20.2 mL of 0.234 M FeCl3 is added to 42.5 mL of 0.453 M NaOH. Iron(III) hydroxide precipitates. NaCl remains in aqueous solution.

1) What mass (in g) of Fe(OH)3 should precipitate (assuming 100% yield)?
2) How many moles of the excess reactant remain after the reaction is complete?
3) What is the molor concentration of the excess reactant at the end of the reaction? (M = moles solute / liters of solution)

I'd appreciate help.

This is a limiting reagent problem. How do I know that (in addition to the problem saying so)? Because BOTH reactants are given.

1. Write the equation and balance it.
2. Convert FeCl3 to moles. moles = M x L.
3. Convert NaOH to moles. same procedure.
4. Using the coefficients in the balanced equation, convert moles FeCl3 to moles Fe(OH)3.
5. Same procedure, convert moles NaOH to moles Fe(OH)3.
6. It is most likely that the answers from steps 4 and 5 will not agree which means one of them is wrong. The correct value, in limiting reagent problems, is ALWAYS the smaller value and the reagent producing that number is the limiting reagent.
7. Now convert the smaller value to grams. g = moles x molar mass. That is the answer for your question 2.

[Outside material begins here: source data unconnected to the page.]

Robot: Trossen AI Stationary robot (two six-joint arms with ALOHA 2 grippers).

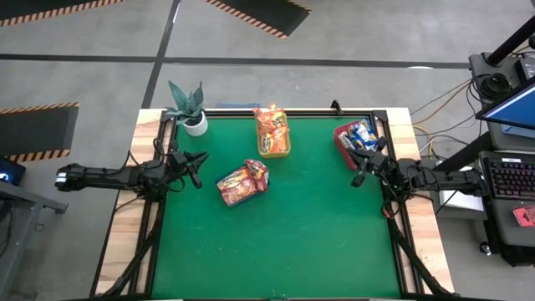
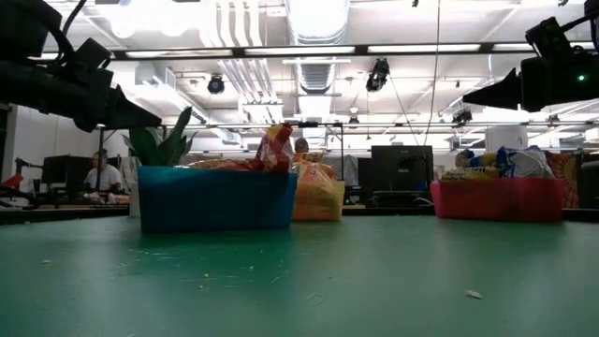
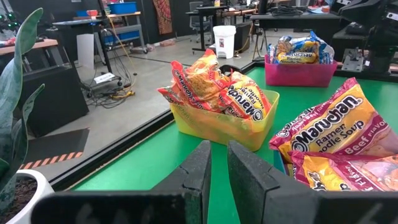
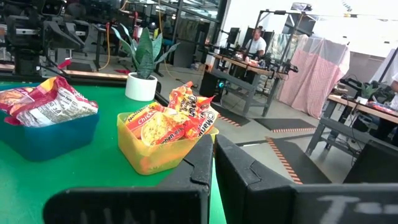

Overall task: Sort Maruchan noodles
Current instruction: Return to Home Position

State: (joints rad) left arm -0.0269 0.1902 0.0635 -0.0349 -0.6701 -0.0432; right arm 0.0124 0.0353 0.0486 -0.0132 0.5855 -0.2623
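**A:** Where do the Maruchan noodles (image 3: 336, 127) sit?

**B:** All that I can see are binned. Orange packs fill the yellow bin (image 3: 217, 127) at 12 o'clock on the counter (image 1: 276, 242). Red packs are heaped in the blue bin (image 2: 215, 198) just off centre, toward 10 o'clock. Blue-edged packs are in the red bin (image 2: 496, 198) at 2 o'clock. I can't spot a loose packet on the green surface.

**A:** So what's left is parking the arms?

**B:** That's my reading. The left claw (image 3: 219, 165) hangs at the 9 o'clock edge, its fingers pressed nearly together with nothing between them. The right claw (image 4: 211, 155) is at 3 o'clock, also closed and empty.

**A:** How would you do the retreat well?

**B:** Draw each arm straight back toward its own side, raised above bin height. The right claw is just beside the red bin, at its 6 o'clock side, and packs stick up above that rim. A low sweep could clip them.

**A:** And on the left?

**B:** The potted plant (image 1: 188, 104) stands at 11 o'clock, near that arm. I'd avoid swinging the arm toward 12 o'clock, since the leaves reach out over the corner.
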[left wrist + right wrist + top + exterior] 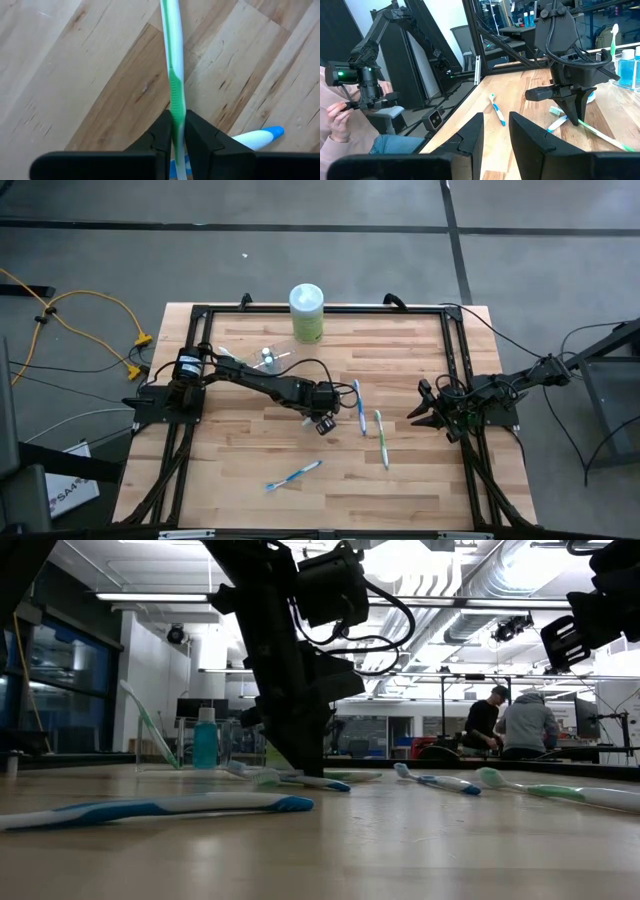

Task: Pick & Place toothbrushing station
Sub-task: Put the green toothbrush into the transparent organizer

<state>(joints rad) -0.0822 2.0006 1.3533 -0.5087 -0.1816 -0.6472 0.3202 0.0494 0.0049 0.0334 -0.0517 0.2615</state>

#2. moles of excess reagent remaining unreacted. Using the coefficients in the balanced equation, convert moles of the limiting reagent to moles of the non-limiting reagent.

3. M = excss moles of non-limiting reagent(answer from 2)/total volume.

Sure! I'd be happy to help you with these questions. Let's break it down step by step:

1) To find the mass of Fe(OH)3 that should precipitate, we first need to determine the limiting reactant. The stoichiometry of the balanced chemical equation will help us with this:

FeCl3 + 3NaOH -> Fe(OH)3 + 3NaCl

From the equation, we can see that the ratio of FeCl3 to Fe(OH)3 is 1:1. That means that for every 1 mole of FeCl3, 1 mole of Fe(OH)3 is produced.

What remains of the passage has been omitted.